Friday, January 20, 2006

comfortably numb

i'm back in the city.

everything feels surreal and a bit dry. i woke up in my ikea bed sweaty from multiple blankets wondering if the past few weeks have been a dream.

i'm exhausted from the emotional upheaval that was yesterday. i woke up after he left for work (about 5:40 am) and began crying. it didn't stop for a long time. a wave of panic rushed over me when i found my flight schedule (i had put off doing it in an effort of denial) and i spent an outrageous amount of money to stay in austin for a few more hours. it was well worth it.

funny how "leaving on a jet plane" is the only song that can run through my head in this kind of situation. it only makes things worse.

this was the second time i had to leave. the first time there was some excitement for a new experience mixed in with my grief. i can't say that was there this time. all i could feel was bitterness and sadness and a sense of the universe being horribly unfair.

when i was in austin with the people i loved i realized there were really two lives i had to choose between when i decided to move to new york and start school. it's like a movie. choose between your professional career or emotional happiness. in most of the movies, though, people get both in the end. at least the popular hollywood movies. why can't real life be like that? when i don't feel like vomiting from the pain and dissapointment and lonliness i feel generally empty and tired. i keep hoping it will get easier but i really don't believe it.

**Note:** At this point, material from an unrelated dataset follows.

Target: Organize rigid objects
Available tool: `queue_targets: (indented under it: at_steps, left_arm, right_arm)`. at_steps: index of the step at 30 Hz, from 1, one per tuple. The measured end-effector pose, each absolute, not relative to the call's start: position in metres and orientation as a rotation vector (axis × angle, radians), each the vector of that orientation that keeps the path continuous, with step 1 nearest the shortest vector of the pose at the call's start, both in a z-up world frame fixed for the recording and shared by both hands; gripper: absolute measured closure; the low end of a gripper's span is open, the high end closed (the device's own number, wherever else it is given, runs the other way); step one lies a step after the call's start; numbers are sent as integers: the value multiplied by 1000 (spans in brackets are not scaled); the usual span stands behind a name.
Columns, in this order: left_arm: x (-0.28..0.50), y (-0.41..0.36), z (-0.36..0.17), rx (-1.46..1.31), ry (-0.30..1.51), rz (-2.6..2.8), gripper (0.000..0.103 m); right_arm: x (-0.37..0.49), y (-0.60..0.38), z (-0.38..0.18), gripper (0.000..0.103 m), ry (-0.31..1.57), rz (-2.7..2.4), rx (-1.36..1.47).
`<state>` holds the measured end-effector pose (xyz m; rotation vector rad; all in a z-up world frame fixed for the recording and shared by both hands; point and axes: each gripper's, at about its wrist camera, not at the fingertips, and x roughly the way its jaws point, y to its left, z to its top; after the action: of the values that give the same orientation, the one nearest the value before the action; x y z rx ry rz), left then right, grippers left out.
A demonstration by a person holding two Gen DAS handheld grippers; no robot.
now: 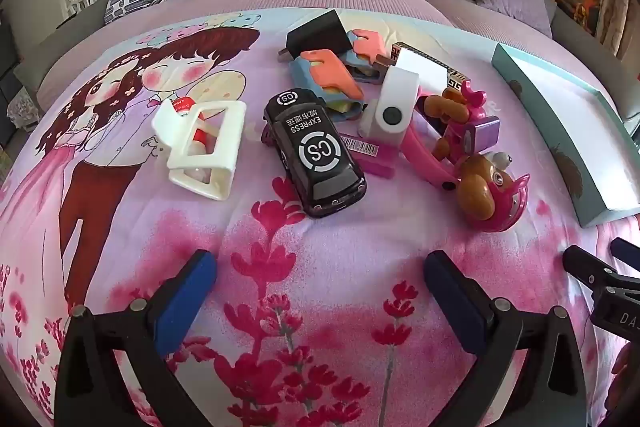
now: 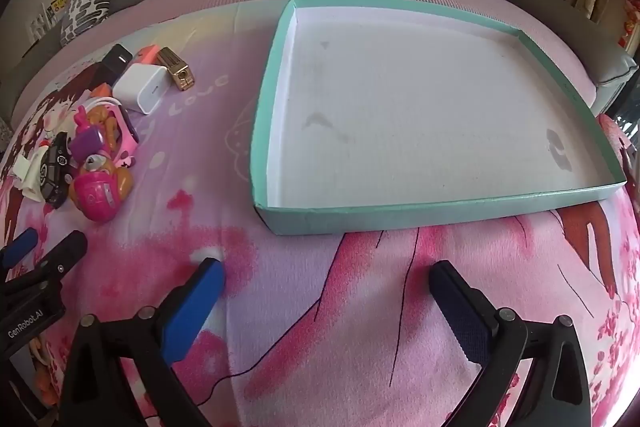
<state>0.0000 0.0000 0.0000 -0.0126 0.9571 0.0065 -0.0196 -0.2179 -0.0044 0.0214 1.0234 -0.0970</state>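
Both grippers are held wide open w/ nothing gripped, prob. poised for a first pick. Just ahead of the left gripper (image 1: 320, 269): 1 black toy car (image 1: 314, 155), 1 white holder (image 1: 202, 151), 1 pink dog toy (image 1: 486, 179); beyond, approx. 2 orange-blue toys (image 1: 326, 81). Ahead of the right gripper (image 2: 326, 279), 1 teal tray (image 2: 264, 119) is seen empty, likely the destination.

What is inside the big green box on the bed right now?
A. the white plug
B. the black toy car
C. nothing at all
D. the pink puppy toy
C. The right wrist view shows only the bare white bottom of the green box, while the black toy car, pink puppy toy and white plug all lie on the blanket to its left.
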Motion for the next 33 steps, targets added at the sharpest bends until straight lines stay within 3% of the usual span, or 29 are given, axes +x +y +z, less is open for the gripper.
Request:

i am now that wreck that can't listen to adult contemporary soft rock because i am afraid i will break down at the moment i hear "have i told you lately that i love you".

but that is how it is.

Tuesday, January 10, 2006

return of the blog

so after one ass kicking semester of dissection, morphotastic fun, adjusting to a new noisy environment, and trying to get myself to emotional equilibrium again i'm taking a sweet little break.

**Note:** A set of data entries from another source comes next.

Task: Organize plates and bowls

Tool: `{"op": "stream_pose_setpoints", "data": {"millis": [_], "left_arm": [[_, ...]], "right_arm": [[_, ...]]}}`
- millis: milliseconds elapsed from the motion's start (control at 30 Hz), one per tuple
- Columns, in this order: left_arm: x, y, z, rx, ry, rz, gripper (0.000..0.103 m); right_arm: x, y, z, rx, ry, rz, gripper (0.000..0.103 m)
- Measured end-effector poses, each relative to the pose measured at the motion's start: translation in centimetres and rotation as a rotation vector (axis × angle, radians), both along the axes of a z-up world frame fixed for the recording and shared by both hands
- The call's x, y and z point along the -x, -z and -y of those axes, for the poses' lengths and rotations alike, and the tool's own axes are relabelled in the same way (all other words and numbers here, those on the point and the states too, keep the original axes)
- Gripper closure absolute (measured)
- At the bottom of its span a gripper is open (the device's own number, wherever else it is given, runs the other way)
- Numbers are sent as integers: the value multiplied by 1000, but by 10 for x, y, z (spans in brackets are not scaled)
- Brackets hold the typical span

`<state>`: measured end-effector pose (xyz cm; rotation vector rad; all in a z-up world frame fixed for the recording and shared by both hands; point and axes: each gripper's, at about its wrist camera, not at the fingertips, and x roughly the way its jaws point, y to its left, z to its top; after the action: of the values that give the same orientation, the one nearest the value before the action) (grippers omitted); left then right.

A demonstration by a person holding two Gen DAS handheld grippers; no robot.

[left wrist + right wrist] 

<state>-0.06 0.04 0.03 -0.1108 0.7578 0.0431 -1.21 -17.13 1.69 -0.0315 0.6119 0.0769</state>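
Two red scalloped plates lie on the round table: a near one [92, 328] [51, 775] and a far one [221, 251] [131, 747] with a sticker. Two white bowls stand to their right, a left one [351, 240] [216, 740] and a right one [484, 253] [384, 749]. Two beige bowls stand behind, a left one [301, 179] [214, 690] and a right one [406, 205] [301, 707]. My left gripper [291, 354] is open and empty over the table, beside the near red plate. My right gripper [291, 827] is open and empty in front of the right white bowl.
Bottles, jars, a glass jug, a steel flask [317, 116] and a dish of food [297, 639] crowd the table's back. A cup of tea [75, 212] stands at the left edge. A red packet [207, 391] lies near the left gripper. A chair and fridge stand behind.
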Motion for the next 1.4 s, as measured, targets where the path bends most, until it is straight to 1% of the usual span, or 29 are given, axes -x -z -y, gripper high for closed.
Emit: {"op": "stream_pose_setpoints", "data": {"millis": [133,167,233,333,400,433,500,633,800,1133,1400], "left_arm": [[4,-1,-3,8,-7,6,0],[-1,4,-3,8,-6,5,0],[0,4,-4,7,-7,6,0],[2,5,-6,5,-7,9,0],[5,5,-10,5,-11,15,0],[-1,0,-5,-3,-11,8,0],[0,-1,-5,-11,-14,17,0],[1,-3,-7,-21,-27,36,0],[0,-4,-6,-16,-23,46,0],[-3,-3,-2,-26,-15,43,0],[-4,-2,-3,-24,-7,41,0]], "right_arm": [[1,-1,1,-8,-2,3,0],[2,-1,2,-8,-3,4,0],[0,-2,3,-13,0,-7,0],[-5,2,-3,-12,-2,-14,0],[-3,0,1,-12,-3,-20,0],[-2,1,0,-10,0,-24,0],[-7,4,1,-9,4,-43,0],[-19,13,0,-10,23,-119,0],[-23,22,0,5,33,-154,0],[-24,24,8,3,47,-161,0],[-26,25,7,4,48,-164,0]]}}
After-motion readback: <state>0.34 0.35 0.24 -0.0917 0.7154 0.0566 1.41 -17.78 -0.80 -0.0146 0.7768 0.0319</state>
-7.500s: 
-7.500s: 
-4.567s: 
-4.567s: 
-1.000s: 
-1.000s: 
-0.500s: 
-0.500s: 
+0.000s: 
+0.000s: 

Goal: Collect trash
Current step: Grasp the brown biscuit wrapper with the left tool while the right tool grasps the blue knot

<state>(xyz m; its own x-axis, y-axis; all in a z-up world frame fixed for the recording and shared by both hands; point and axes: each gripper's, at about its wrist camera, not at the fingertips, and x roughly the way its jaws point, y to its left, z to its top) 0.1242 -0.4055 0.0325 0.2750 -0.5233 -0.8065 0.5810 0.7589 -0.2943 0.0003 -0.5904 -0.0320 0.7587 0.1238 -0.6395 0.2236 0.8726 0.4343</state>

i got back to texas about two weeks ago... i think. stayed with my parents for a week long eat-a-thon, turned 23 with some of my best childhood friends, and felt very odd about how much i was sweating (it has been in the 70's/80's here in texas).

then before new year's i came back to austin to enjoy some time with one of my all time favoritest y-chromosomed one in the world and have been doing that since. it has been grand. i've been eating, sleeping late, and watching hours upon hours of the simpsons. i also finished memoirs of a geisha which was fabulous! i would like to make reading more novels my new year's resolution.

i was supposed to go out in to the desert for fossil collecting fun (which would have limited my time for all of the above quite a bit) but my mental/emotional/physical state started to worry me at the last minute and i had to decline. it was a good thing, too because i got a real nasty chest cold the day before i was supposed to leave. c'est la vie right?

now it is time for more cereal and simpsons.